Write out, precisely and in full, each line of the material.
· · · · ·
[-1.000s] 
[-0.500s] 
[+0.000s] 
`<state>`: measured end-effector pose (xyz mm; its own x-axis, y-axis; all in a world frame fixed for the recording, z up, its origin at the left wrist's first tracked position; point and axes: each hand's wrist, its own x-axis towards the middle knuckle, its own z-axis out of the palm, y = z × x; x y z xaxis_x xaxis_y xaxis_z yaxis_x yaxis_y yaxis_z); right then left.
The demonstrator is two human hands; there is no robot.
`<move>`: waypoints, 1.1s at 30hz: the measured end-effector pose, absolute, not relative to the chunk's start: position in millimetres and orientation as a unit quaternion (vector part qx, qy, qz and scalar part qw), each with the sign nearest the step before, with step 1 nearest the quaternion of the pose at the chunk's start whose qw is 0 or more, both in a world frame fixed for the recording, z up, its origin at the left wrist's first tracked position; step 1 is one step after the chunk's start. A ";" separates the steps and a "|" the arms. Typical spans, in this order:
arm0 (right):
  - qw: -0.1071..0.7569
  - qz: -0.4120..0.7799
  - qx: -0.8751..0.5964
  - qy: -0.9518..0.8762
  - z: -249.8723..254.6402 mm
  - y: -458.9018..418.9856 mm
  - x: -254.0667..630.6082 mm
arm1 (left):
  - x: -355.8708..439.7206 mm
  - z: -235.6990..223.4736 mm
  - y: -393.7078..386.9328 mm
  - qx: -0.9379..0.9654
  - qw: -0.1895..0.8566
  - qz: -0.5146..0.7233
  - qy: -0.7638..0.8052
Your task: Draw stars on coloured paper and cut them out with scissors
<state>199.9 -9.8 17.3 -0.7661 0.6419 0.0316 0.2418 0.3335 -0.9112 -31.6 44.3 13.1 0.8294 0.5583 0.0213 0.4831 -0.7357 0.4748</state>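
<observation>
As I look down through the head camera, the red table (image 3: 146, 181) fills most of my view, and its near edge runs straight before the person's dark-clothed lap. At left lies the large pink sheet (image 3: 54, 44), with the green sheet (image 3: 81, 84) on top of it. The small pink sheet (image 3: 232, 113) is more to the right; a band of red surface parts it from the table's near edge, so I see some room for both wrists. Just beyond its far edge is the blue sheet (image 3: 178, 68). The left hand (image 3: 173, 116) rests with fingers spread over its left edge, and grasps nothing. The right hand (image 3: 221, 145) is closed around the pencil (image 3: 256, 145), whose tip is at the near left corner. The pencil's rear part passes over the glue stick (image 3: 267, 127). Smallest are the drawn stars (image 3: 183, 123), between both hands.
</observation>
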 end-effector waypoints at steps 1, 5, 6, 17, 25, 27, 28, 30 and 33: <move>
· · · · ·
* [Response]:
[-1.000s] 
[-0.500s] 
[+0.000s] 
`<state>`: measured end-effector pose (xyz mm; its own x-axis, y-axis; all in a world frame fixed for the recording, z up, its origin at the left wrist's first tracked position; point and axes: each hand's wrist, its own x-axis towards the middle knuckle, its own z-axis out of the palm, y = z × x; x y z xaxis_x xaxis_y xaxis_z yaxis_x yaxis_y yaxis_z); right then left.
The demonstrator is two human hands; there is no robot.
`<move>`: waypoints, 1.1s at 30hz: the measured end-effector pose, absolute, not relative to the chunk's start: position in millimetres and orientation as a unit quaternion (vector part qx, qy, qz and scalar part qw), each with the sign nearest the step before, with step 1 nearest the quaternion of the pose at the chunk's start whose qw is 0 or more, both in a world frame fixed for the recording, z up, its origin at the left wrist's first tracked position; step 1 is one step after the chunk's start. A ";" separates the steps and a "|" the arms. Typical spans, in this order:
arm0 (right):
  - qw: -0.1071..0.7569
  - qz: -0.4120..0.7799
  - qx: -0.8751..0.5964
  - qy: -0.9518..0.8762
  - z: -249.8723..254.6402 mm
  - y: -458.9018..418.9856 mm
  - x: -254.0667..630.6082 mm
arm1 (left):
  - x: -355.8708..439.7206 mm
  - z: -235.6990..223.4736 mm
  - y: -393.7078..386.9328 mm
  - qx: -0.9379..0.9654
  - qw: -0.1895..0.8566
  - qz: -0.5146..0.7233
  - qy: -0.7638..0.8052
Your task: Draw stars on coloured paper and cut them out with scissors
<state>199.9 -9.8 17.3 -0.7661 0.6419 0.0316 0.2418 0.3335 -0.9112 -31.6 44.3 13.1 0.8294 0.5583 0.0213 0.4831 -0.7357 0.4748</state>
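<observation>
As I look down through the head camera, the red table (image 3: 146, 181) fills most of my view, and its near edge runs straight before the person's dark-clothed lap. At left lies the large pink sheet (image 3: 54, 44), with the green sheet (image 3: 81, 84) on top of it. The small pink sheet (image 3: 232, 113) is more to the right; a band of red surface parts it from the table's near edge, so I see some room for both wrists. Just beyond its far edge is the blue sheet (image 3: 178, 68). The left hand (image 3: 173, 116) rests with fingers spread over its left edge, and grasps nothing. The right hand (image 3: 221, 145) is closed around the pencil (image 3: 256, 145), whose tip is at the near left corner. The pencil's rear part passes over the glue stick (image 3: 267, 127). Smallest are the drawn stars (image 3: 183, 123), between both hands.
</observation>
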 end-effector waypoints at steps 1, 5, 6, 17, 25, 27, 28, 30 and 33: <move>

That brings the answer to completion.